7.19.2012

poetry continuum

Next project may be some kind of essay, responding to the discussion around Marjorie Perloff's article on the Conceptual poets, and Matvei Yankelevich's response, & so on.  The effort to inject Russian avant-garde/Futurist/Formalist models and theories into the American milieu has a pretty long history.  The Language Poets expressed an affinity for same.  Perloff's critical formulae have an oddly recherche quality, and Yankelevich echoes that to some extent : they both set up the personal MFA-workshop lyric as the great stumbling-block to literary advance, the middle-brow bourgeois anti-intellectual mainstream conventionality which must be demolished and overcome.

I have an ongoing, longstanding problem with this maneuver... I remember arguing about it often on the Buffalo Poetics list back in the 90s.  My problem is that I identify with the contrasting poetics and worldview of the Russian Acmeists.  Of course there were crossovers and overlaps and collaborations between these two (or three or four) tendencies in 20th-cent Russian poetry - yet the basic contrast is there.  And I'm repeatedly impelled to try to articulate it, to re-draw that line.  For me it gets to the character of one's most basic sense of what the art of poetry is, is for.
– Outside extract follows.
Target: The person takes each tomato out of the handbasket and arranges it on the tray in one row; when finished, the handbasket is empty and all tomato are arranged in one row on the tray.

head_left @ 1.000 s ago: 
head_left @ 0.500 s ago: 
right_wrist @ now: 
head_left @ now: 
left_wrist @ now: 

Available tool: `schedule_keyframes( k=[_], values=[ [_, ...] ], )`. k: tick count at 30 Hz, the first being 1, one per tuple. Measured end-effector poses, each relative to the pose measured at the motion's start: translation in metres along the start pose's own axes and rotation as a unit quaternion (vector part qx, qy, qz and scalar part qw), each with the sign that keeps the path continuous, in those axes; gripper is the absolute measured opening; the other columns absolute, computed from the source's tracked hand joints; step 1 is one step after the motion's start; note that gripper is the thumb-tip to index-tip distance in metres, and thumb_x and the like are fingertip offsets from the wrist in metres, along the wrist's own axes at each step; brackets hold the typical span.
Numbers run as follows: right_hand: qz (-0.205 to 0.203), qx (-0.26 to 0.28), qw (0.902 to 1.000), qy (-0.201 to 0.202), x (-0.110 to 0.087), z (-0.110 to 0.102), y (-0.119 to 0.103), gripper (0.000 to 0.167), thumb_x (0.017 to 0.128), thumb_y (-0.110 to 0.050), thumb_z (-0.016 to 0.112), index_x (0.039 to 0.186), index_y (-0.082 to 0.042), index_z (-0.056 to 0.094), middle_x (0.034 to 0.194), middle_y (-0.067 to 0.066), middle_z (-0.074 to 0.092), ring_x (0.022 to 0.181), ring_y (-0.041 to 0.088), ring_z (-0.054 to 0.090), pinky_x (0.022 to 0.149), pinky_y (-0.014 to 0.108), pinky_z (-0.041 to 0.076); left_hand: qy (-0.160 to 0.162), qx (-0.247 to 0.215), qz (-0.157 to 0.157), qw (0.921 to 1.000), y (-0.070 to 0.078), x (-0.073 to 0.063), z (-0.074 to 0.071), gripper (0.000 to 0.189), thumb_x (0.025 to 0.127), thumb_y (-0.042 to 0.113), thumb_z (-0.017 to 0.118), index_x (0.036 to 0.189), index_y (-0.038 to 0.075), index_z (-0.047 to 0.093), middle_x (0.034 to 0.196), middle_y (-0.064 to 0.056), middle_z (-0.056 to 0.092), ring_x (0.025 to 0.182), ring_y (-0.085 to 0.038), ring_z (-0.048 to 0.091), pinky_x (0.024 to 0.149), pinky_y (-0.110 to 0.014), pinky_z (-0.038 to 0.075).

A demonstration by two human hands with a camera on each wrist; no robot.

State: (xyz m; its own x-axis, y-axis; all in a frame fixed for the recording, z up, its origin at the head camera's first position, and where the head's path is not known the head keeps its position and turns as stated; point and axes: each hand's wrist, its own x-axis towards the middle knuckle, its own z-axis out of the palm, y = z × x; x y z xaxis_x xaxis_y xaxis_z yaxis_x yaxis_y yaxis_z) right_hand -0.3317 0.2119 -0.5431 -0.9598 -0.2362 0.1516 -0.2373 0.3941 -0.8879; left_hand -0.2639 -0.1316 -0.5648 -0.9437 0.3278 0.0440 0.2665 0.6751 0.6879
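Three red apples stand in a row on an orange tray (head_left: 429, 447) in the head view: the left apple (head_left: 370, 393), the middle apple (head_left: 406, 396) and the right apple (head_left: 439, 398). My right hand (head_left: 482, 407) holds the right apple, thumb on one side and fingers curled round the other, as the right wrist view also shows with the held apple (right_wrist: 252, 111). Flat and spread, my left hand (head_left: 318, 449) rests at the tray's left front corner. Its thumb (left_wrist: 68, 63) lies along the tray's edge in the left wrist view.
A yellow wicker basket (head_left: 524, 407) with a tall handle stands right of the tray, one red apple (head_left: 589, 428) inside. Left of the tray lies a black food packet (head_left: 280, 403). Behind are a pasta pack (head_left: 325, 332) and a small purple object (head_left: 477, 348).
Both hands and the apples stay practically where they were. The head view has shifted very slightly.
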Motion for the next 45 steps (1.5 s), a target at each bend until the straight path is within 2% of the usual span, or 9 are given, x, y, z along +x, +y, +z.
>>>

Is art, is poetry, a radical detachment from experience - a permanent "making strange"?  Are the roots of art in the alienation effect - of consciousness detached from unthinking life?  This it seems to me is a fundamental article of faith among the modernist and postmodern avant-garde.  Even the efforts of Dada and similar movements to disintegrate the special status of the art object, to merge art with everyday life, seem to be rooted in an act of disjunction : of shock, of breakage.  The avant-garde seems tinged with violence at its core.  The Futurists' concept of "the word as such" really means the word uprooted from its origins in the whole continuum of a language (the history of words, of syntax, of rhetoric, of representation, of dialect... and of meaning).  Words were to be treated as things : not living things, but material - in other words, available (in an ethical sense) for artistic manipulation by force.

The Acmeists' shared sense of their vocation (I mean Gumilev, Akhmatova, and Mandelstam, primarily) and of the nature of poetry is strikingly different.   The best word I can think of to describe this attitude is "continuum".   The "word as such" - for Gumilev, for example - is God.  Such an equation implies the whole panorama of Western cultural history.  The word - words - exist in a continuum : of speech, of sentences, of philology, of cultural history, of time, of theology... and of past poets and poetry.  You cannot tear off a piece of language by violence without harming the continuum.  As Mandelstam put it : "the Word is bread and suffering".

As I see it, this is a fundamentally "incarnational" concept of poetry.  We don't know words as detached self-sufficient entities : words are inflected and shaded by their presence in the poems of the past.  Words have a history in flesh and blood, and continue to appear there, in the matrix of human conflict and strife : not as instigators of more shock and violence, but as avenues for mediation and reconciliation (peacemaking, healing).

I think there's a mystical dimension to all this.  In the Acmeist sense of the "word as such", an aesthetic equilibrium arises which is really rooted in the unity of experience and representation, of intellect and sense, of word and flesh.  Union, oneness, harmony.  This is something I hope to explore more fully in another essay.